▶ Description of the task
Filter this listing down to the lines that contain the word "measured", and copy them.

*** Dataset content Section Begins ***

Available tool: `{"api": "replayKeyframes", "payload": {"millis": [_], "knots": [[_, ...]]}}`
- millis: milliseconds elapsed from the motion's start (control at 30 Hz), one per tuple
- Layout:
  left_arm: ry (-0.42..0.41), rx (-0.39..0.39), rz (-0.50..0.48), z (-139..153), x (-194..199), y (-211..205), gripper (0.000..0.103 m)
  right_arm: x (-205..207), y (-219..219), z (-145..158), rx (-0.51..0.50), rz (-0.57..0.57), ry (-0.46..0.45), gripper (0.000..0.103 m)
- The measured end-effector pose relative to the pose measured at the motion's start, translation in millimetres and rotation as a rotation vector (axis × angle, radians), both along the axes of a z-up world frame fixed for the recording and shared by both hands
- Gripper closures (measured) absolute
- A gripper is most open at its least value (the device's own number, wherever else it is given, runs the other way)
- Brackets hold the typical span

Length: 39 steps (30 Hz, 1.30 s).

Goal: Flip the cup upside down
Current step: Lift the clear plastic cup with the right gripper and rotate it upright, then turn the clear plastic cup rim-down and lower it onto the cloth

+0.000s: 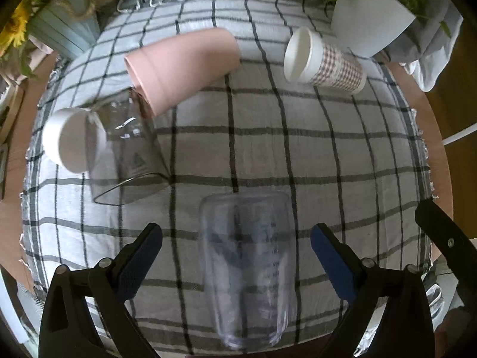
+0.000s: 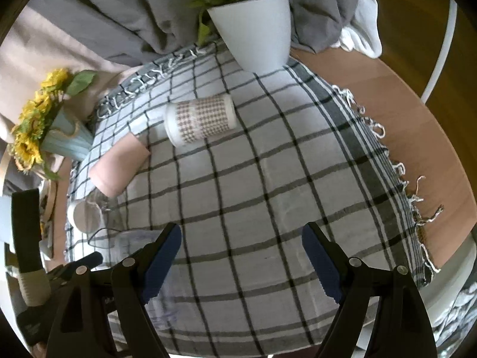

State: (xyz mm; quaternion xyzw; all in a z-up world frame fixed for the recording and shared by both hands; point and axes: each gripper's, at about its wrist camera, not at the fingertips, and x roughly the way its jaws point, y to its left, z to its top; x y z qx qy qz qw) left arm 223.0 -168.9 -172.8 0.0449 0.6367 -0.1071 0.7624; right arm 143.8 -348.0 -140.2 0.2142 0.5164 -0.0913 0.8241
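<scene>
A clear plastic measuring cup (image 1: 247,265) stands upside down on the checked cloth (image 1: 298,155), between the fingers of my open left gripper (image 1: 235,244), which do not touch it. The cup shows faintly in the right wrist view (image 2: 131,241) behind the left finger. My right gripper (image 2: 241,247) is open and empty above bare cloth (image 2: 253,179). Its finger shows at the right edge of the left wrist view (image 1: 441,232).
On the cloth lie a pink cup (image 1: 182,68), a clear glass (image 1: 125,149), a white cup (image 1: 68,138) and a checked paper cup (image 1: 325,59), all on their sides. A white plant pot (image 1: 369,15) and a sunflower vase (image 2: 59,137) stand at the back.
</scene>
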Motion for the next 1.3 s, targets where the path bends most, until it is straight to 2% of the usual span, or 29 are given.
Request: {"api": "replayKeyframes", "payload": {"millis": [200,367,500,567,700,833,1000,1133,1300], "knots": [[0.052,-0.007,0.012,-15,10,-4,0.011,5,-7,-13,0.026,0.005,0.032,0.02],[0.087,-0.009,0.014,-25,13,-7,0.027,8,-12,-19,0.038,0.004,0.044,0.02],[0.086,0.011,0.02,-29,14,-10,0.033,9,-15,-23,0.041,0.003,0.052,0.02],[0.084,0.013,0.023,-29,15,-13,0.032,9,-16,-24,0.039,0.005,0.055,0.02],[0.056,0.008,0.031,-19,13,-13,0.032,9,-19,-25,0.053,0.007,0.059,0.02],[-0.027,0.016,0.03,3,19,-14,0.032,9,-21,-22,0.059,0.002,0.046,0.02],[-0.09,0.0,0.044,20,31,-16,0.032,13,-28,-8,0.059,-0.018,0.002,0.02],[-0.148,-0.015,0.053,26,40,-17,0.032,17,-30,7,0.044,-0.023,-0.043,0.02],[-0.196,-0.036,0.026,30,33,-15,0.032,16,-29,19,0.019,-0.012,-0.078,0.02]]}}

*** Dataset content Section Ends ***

▶ Solution
- The measured end-effector pose relative to the pose measured at the motion's start, translation in millimetres and rotation as a rotation vector (axis × angle, radians), both along the axes of a z-up world frame fixed for the recording and shared by both hands
- Gripper closures (measured) absolute

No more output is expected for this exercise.